Top of SUPPLIED MATERIAL

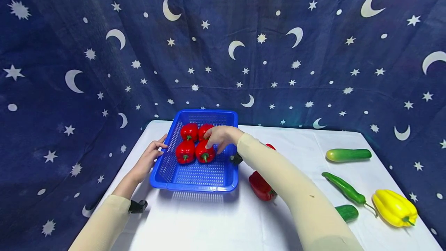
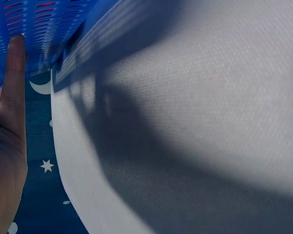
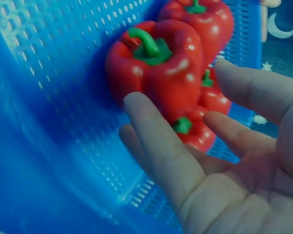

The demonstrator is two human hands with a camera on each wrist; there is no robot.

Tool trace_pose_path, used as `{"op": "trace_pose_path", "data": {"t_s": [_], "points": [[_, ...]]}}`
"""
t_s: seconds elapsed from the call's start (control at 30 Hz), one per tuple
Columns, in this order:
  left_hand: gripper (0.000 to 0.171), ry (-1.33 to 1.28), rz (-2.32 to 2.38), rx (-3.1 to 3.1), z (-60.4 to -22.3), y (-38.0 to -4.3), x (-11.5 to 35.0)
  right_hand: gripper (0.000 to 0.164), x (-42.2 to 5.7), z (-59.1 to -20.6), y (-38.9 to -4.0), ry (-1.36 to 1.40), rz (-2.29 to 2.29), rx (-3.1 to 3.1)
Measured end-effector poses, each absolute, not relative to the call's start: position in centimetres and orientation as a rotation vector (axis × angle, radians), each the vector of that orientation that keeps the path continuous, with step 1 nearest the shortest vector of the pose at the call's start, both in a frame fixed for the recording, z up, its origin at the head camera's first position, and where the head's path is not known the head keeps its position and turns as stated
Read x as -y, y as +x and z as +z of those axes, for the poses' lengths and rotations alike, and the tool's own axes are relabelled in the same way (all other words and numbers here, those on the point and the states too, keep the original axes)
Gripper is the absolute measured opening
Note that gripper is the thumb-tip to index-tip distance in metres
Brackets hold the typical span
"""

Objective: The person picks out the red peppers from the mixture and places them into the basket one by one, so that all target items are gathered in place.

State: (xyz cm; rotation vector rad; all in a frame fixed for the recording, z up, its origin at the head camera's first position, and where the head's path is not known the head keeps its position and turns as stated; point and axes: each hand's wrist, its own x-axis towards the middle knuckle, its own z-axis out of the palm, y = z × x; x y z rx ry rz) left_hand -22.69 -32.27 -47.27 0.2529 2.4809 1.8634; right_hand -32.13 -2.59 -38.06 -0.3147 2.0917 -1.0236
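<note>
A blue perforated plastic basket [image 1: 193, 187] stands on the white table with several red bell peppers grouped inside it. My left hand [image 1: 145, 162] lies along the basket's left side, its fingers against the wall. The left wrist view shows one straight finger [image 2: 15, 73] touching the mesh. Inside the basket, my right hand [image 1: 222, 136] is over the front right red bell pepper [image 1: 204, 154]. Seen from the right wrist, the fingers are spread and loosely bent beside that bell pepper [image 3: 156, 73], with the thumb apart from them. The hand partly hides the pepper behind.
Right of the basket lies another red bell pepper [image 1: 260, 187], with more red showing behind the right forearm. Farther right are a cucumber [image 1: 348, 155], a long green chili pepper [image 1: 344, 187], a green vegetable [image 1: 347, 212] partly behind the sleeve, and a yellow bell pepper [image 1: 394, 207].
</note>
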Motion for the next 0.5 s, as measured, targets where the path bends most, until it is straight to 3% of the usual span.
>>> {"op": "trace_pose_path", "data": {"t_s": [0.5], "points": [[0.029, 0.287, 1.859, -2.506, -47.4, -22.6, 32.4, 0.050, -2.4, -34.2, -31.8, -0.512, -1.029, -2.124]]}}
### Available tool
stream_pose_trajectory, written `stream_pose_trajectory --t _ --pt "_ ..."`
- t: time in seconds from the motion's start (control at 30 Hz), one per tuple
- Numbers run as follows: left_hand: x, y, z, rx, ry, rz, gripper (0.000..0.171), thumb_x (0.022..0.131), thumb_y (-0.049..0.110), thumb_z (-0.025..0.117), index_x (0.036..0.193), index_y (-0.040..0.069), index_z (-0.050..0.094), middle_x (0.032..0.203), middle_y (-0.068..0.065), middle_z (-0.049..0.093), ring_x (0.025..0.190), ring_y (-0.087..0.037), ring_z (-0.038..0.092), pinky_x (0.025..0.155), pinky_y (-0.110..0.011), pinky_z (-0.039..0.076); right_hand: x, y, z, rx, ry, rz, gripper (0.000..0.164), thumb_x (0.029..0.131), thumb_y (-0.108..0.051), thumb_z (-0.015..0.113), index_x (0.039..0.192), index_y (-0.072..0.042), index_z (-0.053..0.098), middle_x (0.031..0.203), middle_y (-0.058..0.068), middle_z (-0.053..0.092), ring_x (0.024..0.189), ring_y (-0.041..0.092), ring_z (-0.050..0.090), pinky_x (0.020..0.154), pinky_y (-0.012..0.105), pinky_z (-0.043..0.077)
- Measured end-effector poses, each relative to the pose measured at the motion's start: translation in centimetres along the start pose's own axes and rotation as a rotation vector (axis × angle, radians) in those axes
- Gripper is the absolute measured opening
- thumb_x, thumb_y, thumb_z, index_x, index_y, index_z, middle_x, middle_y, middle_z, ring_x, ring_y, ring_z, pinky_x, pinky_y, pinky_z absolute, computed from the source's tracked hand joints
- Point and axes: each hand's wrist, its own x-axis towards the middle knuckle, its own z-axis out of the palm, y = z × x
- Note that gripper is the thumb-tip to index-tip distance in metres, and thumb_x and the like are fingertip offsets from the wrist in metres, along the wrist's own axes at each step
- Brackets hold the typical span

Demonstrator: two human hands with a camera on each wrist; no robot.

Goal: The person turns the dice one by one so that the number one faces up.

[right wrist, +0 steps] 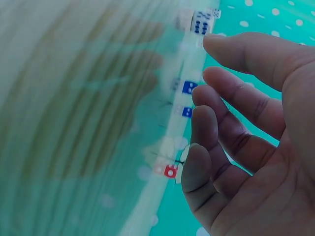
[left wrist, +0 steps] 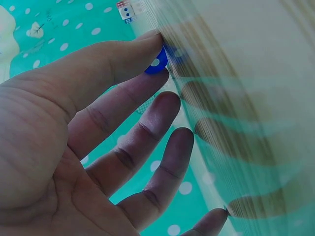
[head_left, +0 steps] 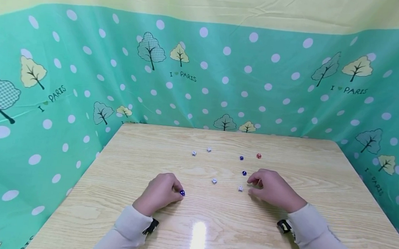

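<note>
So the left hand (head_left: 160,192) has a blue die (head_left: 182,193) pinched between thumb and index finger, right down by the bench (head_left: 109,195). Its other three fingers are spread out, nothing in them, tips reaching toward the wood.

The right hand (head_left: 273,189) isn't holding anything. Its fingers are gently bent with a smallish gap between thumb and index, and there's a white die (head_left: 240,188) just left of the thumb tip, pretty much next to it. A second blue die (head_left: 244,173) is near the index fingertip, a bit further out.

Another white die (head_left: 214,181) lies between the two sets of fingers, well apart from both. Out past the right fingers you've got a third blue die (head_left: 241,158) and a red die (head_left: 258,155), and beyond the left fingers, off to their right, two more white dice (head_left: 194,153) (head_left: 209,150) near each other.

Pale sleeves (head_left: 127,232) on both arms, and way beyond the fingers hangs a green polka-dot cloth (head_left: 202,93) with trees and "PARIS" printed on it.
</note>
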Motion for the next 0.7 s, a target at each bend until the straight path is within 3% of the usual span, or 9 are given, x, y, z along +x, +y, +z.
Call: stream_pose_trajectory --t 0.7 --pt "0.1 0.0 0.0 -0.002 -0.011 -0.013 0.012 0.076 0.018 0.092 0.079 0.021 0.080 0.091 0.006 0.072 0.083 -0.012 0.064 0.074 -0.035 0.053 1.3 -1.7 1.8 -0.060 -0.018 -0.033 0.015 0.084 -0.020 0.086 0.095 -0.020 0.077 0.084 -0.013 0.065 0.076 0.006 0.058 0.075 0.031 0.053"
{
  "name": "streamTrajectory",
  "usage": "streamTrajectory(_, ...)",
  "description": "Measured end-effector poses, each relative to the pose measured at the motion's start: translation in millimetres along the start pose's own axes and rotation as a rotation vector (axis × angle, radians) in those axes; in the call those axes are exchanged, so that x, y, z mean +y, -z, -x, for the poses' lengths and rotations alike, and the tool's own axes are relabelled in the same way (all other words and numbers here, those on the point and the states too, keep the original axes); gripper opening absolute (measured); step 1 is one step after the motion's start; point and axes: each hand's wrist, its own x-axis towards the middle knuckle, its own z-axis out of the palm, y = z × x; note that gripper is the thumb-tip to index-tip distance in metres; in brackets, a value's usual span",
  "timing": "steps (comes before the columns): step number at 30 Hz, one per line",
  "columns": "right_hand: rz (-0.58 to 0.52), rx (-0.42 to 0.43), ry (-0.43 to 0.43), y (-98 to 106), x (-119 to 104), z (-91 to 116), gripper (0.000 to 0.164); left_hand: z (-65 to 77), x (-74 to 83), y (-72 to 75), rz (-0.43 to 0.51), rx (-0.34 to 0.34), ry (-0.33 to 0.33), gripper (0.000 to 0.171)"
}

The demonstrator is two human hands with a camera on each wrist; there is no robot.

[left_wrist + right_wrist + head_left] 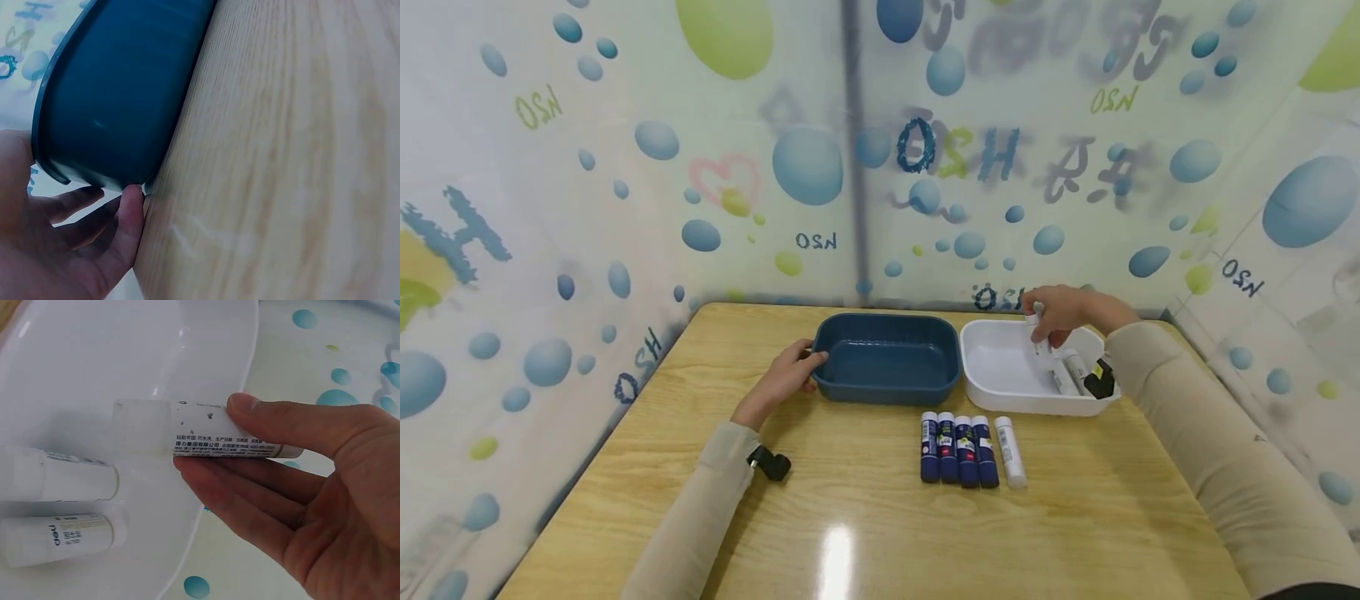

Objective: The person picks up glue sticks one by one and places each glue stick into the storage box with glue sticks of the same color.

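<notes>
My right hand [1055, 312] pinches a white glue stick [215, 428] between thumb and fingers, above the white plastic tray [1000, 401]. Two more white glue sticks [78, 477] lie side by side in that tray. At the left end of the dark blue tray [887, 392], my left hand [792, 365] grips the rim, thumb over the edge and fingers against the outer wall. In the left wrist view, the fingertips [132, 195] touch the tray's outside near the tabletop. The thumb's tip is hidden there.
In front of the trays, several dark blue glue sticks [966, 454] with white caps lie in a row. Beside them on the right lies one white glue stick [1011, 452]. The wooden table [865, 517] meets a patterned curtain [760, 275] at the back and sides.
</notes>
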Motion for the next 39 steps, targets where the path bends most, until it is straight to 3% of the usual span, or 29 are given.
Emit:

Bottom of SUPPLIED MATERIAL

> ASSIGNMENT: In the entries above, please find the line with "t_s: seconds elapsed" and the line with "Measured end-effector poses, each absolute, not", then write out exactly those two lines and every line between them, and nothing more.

> TASK ANSWER:
t_s: seconds elapsed from the call's start (control at 30 Hz), one per tuple
Columns, in this order:
  left_hand: gripper (0.000 to 0.171), ry (-1.33 to 1.28), rz (-2.32 to 2.38), rx (-3.1 to 3.1), z (-60.4 to -22.3), y (-38.0 to -4.3), x (-11.5 to 35.0)
  right_hand: gripper (0.000 to 0.164), x (-42.2 to 5.7), z (-59.1 to -20.6), y (-38.9 to -4.0), ry (-1.36 to 1.40), rz (-2.29 to 2.29), rx (-3.1 to 3.1)
Measured end-effector poses, each absolute, not relative to the call's start: position in centimetres and orientation as a rotation vector (axis × angle, radians), each the vector of that orientation that keeps the path continuous, with step 1 nearest the shortest vector of the pose at the call's start, both in a frame fixed for the recording, z up, its origin at the head camera's first position, and where the head's path is not known the head keeps its position and turns as stated

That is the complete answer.